» The problem
Copy out all the lines of the data precisely, omitting any pictures.

» Dataset extract
+--

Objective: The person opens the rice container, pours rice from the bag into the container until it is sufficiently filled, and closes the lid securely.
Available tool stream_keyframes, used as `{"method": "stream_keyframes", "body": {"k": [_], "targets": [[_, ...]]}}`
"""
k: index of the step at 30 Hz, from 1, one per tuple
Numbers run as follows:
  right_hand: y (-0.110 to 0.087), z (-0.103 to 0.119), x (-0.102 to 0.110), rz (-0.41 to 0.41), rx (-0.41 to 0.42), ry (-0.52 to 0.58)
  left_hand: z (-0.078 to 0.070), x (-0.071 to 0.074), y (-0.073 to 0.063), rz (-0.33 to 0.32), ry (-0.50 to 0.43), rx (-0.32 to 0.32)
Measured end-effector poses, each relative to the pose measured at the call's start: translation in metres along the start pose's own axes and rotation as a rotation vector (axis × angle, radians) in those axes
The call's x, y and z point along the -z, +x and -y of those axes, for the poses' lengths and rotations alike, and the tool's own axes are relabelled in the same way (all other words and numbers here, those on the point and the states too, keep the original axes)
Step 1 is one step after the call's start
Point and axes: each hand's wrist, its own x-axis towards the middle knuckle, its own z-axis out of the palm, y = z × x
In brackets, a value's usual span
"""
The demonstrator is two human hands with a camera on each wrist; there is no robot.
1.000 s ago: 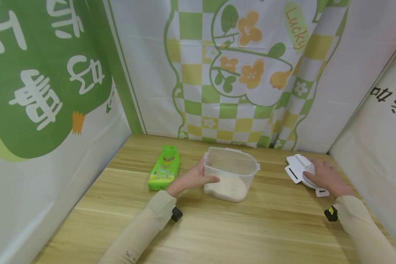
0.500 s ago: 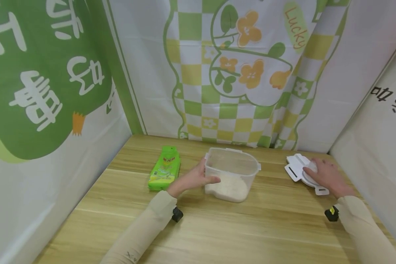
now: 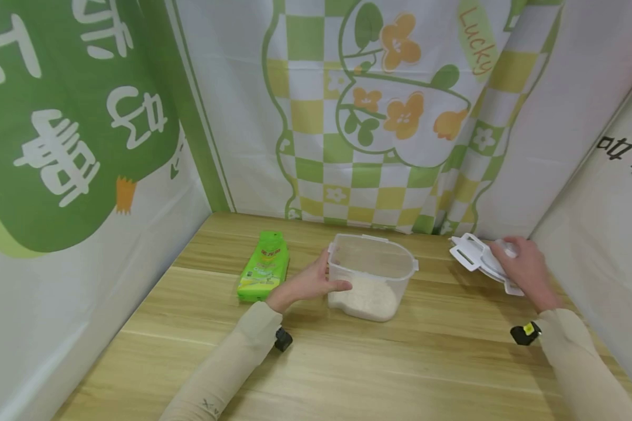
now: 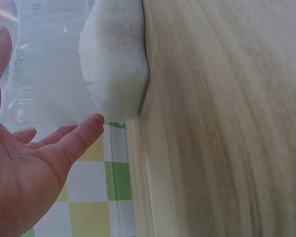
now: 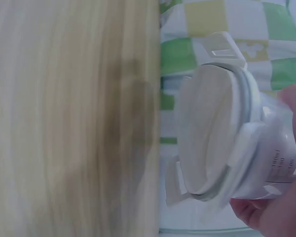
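A clear plastic storage box [image 3: 368, 257] stands upright on the table, its top uncovered, partly filled with white rice-like grains [image 3: 366, 298]. My left hand [image 3: 316, 282] holds its left end, thumb across the front wall; the other fingers are mostly hidden in the head view. On the right, my right hand [image 3: 526, 266] grips a white lid [image 5: 212, 128] by the clear measuring cup [image 5: 278, 160] attached to it. Clip flaps stick out around the lid's rim. Tilted, the lid hangs above the tabletop, its underside showing in the right wrist view.
To the left of the box lies a bright green packet [image 3: 265, 266] on the wooden table [image 3: 347, 374]. A checked green and white cloth [image 3: 337, 175] hangs along the back edge. Printed cloth walls rise at both sides.
My right hand has raised the lid off the table and tilted it, moving slightly away from me. My left hand keeps its hold on the box, which stays in place.
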Motion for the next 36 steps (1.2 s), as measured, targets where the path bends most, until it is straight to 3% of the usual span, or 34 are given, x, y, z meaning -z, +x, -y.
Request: {"method": "stream_keyframes", "body": {"k": [7,16,23,31,36], "targets": [[-0.002,0.02,0.004,-0.037,-0.064,0.136,0.001,0.001,-0.001,0.001,-0.009,0.009],[-0.004,0.053,0.002,-0.163,-0.1,0.245,0.002,0.002,-0.002,0.019,-0.007,0.018],[-0.005,0.085,0.004,-0.163,-0.119,0.376,0.0,0.003,-0.001,0.022,-0.009,0.004],[-0.008,0.119,-0.001,-0.22,-0.06,0.508,0.002,0.004,-0.001,0.028,-0.044,0.019],[-0.012,0.138,-0.005,-0.247,0.047,0.605,0.002,0.003,-0.001,0.028,-0.044,0.027]]}}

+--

» Task response
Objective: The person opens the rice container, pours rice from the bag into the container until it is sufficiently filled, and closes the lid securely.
Available tool stream_keyframes, used as `{"method": "stream_keyframes", "body": {"k": [_], "targets": [[_, ...]]}}`
"""
k: index of the step at 30 Hz, from 1, one per tuple
Numbers run as follows:
  right_hand: y (-0.110 to 0.087), z (-0.103 to 0.119), x (-0.102 to 0.110), rz (-0.41 to 0.41), rx (-0.41 to 0.42), ry (-0.52 to 0.58)
  left_hand: z (-0.078 to 0.070), x (-0.071 to 0.074), y (-0.073 to 0.063), rz (-0.33 to 0.32), ry (-0.50 to 0.43), rx (-0.32 to 0.32)
Measured end-effector poses, each relative to the pose measured at the call's start: translation in metres along the start pose's own axes and rotation as a rotation vector (axis × angle, radians) in those axes
The call's x, y and z point along the -z, +x and -y of those axes, for the poses' lengths and rotations alike, and the tool's own axes are relabelled in the same way (all other words and numbers here, those on the point and the states too, keep the original axes)
Step 1 is one step after the call's start
Point and axes: each hand's wrist, its own x-axis towards the middle knuckle, its own z-axis out of the palm, y = z × x
In brackets, a value's usual span
"""
The demonstrator is two human hands with a camera on each wrist; there is no robot.
1.000 s ago: 
0.500 s ago: 
now: 
now: 
now: 
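A clear plastic storage box [image 3: 368, 257] stands upright on the table, its top uncovered, partly filled with white rice-like grains [image 3: 366, 298]. My left hand [image 3: 316, 282] holds its left end, thumb across the front wall; the other fingers are mostly hidden in the head view. On the right, my right hand [image 3: 526, 266] grips a white lid [image 5: 212, 128] by the clear measuring cup [image 5: 278, 160] attached to it. Clip flaps stick out around the lid's rim. Tilted, the lid hangs above the tabletop, its underside showing in the right wrist view.
To the left of the box lies a bright green packet [image 3: 265, 266] on the wooden table [image 3: 347, 374]. A checked green and white cloth [image 3: 337, 175] hangs along the back edge. Printed cloth walls rise at both sides.
My right hand has raised the lid off the table and tilted it, moving slightly away from me. My left hand keeps its hold on the box, which stays in place.
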Motion for the next 36 steps (1.2 s), as measured, targets where the path bends most, until it is straight to 3% of the usual span, or 34 are given, x, y, z meaning -z, +x, -y.
Request: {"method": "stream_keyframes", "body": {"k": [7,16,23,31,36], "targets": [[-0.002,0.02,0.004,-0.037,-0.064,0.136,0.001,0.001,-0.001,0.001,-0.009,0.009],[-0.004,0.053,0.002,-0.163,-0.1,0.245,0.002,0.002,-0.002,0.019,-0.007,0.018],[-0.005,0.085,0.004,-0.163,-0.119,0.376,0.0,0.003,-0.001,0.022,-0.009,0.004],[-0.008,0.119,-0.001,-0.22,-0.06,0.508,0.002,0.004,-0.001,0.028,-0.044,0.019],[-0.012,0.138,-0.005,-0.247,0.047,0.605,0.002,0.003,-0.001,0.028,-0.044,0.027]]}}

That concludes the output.